Kemandirian Pangan: Mungkinkah…?

  • Whatsapp
Muhd Nur Sangadji/ foto: Ist/PaluEkspres

By, Muhd Nur Sangadji

SEBUAH Diskusi Nasional baru saja dihelat di awal Januari 2022. Penggagas diskusi berseri itu adalah Kang Jana dari KAHMI. Topiknya sama dengan judul artikel ini. Prof Bustanul Arifin dihadirkan sebagai narasumber. Pakar ekonomi pertanian itu sangat piawai bicara soal ini. Saya diamanahkan sebagai penanggap, mendampingi Prof Andi Sakir dari kementerian Pertanian dan Prof Totok dari Unsoed.

Bacaan Lainnya

Prof Bustanul menyoroti topik ini dari banyak perspektif. Prof Syakir juga mengkompilasi dari sudut kebijakan dan uraian kekinian. Sementara prof Totok yang ahli pemuliaan mengkaji banyak hal terkait.
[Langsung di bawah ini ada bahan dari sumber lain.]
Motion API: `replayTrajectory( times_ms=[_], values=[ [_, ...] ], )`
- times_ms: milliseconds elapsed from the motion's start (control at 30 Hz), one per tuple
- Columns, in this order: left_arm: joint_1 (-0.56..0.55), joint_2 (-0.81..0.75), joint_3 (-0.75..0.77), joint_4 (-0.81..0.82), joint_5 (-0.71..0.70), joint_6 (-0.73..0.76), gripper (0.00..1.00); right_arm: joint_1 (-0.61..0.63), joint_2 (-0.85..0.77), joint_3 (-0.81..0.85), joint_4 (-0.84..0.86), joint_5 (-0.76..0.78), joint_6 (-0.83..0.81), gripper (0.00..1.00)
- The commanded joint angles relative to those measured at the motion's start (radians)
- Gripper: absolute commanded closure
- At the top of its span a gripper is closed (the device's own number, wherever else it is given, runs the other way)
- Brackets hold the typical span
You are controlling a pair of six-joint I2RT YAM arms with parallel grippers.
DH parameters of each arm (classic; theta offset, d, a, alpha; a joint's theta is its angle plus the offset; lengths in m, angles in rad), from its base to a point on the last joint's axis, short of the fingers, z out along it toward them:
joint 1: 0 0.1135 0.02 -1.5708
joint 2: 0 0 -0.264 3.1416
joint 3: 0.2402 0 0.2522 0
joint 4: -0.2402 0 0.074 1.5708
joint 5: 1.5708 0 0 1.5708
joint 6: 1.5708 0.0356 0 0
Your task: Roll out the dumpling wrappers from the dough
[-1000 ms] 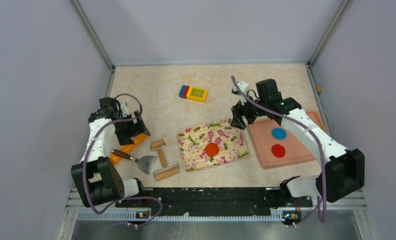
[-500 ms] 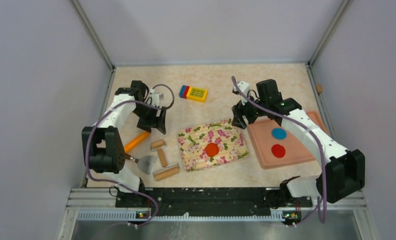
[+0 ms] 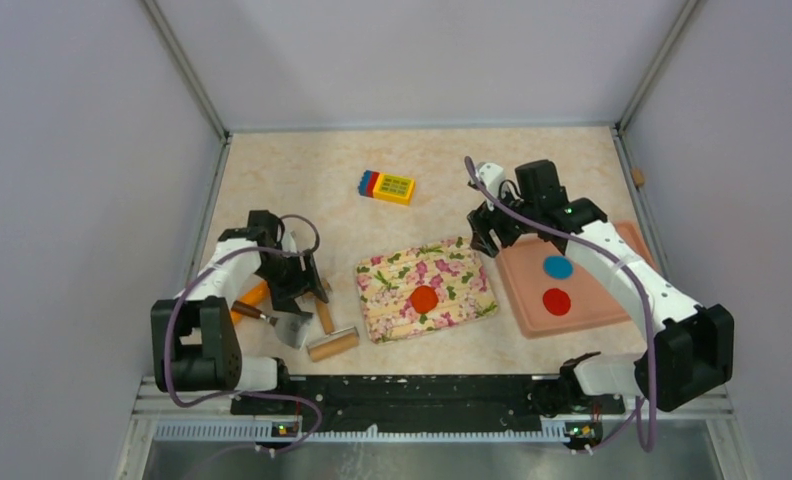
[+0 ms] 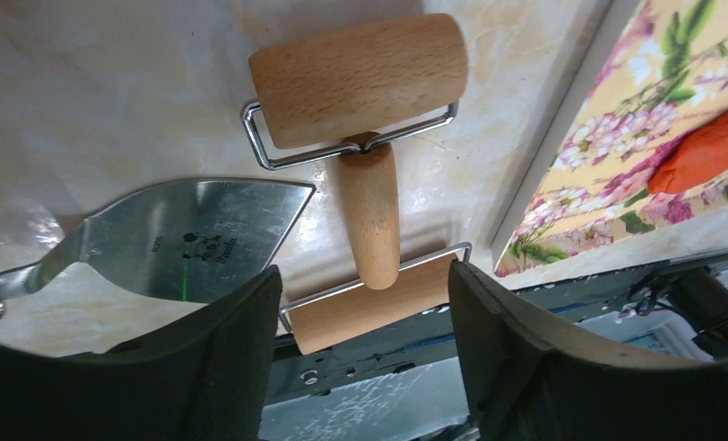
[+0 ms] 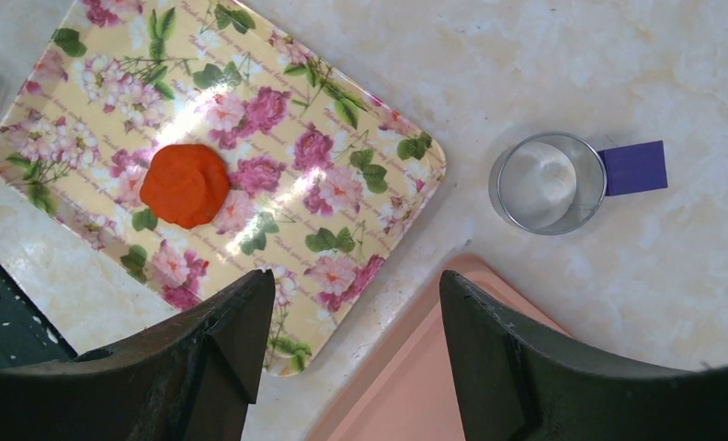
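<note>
Where the dough (image 3: 424, 299) lies, it is a flat, roughly round red-orange patch on the floral tray (image 3: 464, 262), a little toward 6 o'clock of the tray's centre in the top view, with nothing touching it. At 3 o'clock of the dough, one red dumpling wrapper (image 3: 556, 301) lies flat on the pink tray (image 3: 597, 312), and a blue disc (image 3: 558, 267) lies just at 12 o'clock of it, apart from it. The pink tray sits just beside the floral tray's 3 o'clock edge. The right gripper (image 3: 484, 232) hangs at 1 o'clock of the dough, over the floral tray's far right corner. Its wrist view shows the jaws spread wide with nothing between them. The same view shows a metal ring (image 5: 547, 183) with a purple tab (image 5: 632, 167) on the table just off that corner. At 9 o'clock of the floral tray lies a double-ended wooden roller (image 3: 324, 318). The left wrist view shows its large barrel (image 4: 358, 80) and small barrel (image 4: 369, 308) joined by one handle. The left gripper (image 3: 302, 285) is directly above this roller, jaws set wide to either side of the small barrel's end and gripping nothing. A metal scraper (image 4: 195, 241) lies flat on the table just beside the roller's handle, on the side away from the floral tray. An orange carrot toy (image 3: 250, 296) shows at 9 o'clock of the roller, partly hidden by the left arm. A coloured toy block (image 3: 387, 186) lies at 11 o'clock of the dough, well apart from the trays.
</note>
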Motion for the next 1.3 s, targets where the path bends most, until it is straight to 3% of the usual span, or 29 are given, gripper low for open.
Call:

Sebagai penanggap terakhir, saya menyoroti dua pangkal persoalan. Pertama, aktor pelaku alias petani. Mengapa mulai dari petani ? Alasannya sederhana sekali. “No farmer, no agriculture, no food, no living”. Kedua, ruang nafkah alias lahan, alias ekologi kawasan alias agro ekosistemnya. Tentu, tidak ketinggalan untuk menyentuh aspek umum seperti sarana produksi (Saprodi). Dan juga, alat-alat pertanian (alsintan).
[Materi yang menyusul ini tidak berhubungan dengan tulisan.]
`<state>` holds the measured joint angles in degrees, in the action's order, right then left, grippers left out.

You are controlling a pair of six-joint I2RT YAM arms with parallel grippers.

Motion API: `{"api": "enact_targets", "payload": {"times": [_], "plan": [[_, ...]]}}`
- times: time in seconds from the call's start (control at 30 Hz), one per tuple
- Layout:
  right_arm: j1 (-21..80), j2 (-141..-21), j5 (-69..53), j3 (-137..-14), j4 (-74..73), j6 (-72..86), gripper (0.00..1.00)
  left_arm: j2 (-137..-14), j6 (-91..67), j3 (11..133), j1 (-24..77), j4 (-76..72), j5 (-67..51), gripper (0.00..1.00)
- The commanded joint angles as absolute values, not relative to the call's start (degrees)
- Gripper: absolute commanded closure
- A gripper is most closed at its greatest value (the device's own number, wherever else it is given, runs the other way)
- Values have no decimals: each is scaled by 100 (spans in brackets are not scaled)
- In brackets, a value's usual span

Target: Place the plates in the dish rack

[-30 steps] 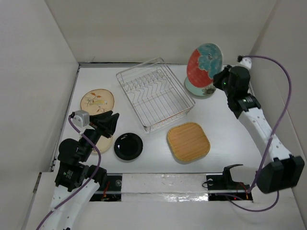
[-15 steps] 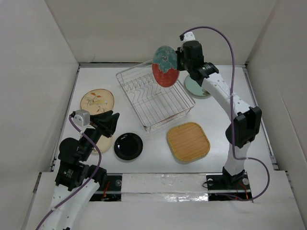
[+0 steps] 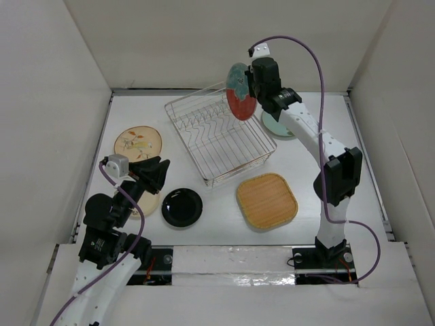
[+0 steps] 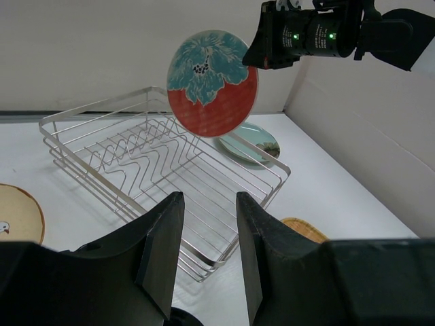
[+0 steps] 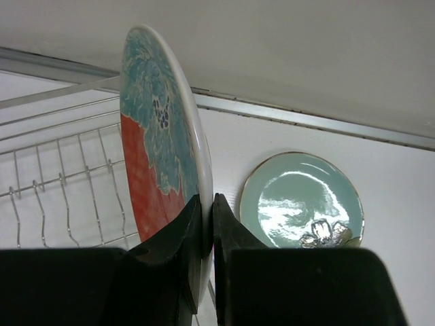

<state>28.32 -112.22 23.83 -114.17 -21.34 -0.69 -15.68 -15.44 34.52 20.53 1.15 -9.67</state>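
My right gripper (image 3: 250, 87) (image 5: 207, 204) is shut on the rim of the red patterned plate (image 3: 239, 96) (image 4: 212, 85) (image 5: 160, 142). It holds the plate upright in the air over the far right corner of the dish rack (image 3: 238, 170) (image 4: 136, 156) (image 5: 54, 183). The pale green plate (image 3: 280, 125) (image 5: 302, 200) lies flat just right of the rack. My left gripper (image 3: 162, 170) (image 4: 209, 197) hovers open and empty near the front left, over a cream plate (image 3: 146, 204). The tan floral plate (image 3: 138, 144), black plate (image 3: 181, 207) and bamboo plate (image 3: 266, 200) lie on the table.
The rack holds no plates between its tines. White walls close in the table on the left, back and right. The right arm (image 3: 306, 129) stretches over the green plate's near edge.
The right arm has swung left with the red patterned plate, from above the green plate to the rack's far right corner, turning it nearly edge-on. The left arm has stayed put.
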Motion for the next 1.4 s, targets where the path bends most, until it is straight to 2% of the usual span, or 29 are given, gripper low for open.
{"api": "enact_targets", "payload": {"times": [0.0, 0.4, 0.93, 1.07, 1.1, 1.2, 1.23, 1.33, 1.37], "plan": [[2935, -11013, 2971, -11910, -589, -422, 100, -1644, -1459, 3542, 2074, -114, -1011, 67], [2988, -11583, 2839, -12252, -510, -843, 100, -1670, -1441, 3542, 2074, -114, -984, 67], [3472, -12085, 3261, -11585, -203, -1222, 98, -1652, -1450, 3533, 2074, -114, -1002, 67], [3472, -12032, 3313, -11540, -193, -1073, 86, -1652, -1450, 3533, 2074, -114, -1002, 67], [3472, -11971, 3287, -11592, -246, -942, 73, -1652, -1441, 3533, 2074, -114, -1002, 67], [3410, -11805, 3191, -11593, -351, -530, 49, -1661, -1441, 3533, 2074, -114, -1011, 67], [3332, -11630, 3121, -11558, -395, -397, 34, -1670, -1450, 3525, 2074, -114, -1002, 66], [3059, -11243, 2743, -11155, -370, 296, 18, -1679, -1459, 3524, 2074, -114, -1011, 67], [2963, -10902, 2620, -10962, -273, 455, 17, -1679, -1450, 3524, 2074, -114, -1011, 67]]}}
Satu kalimat filosofis dari Jean Anthelme Brillat Savarin, saya gunakan sebagai pembuka. Ilmuan bangsa Perancis yang hidup di abad 17 ini pernah mengukir kalimat menarik tentang pangan dan identitas. Cukup unik, karena beliau yang ahli hukum, politik, kimia dan gizi itu pernah bilang begini ; “dit mois ques Que vous mangez, ET ke vous dit, Qui est vous.?”. Terjemahan bebasnya, kurang lebih seperti ini ; “tell me what you eat and I Will tell you what you are ?” Dan saya pikir, masalah kita boleh jadi berawal dari sini.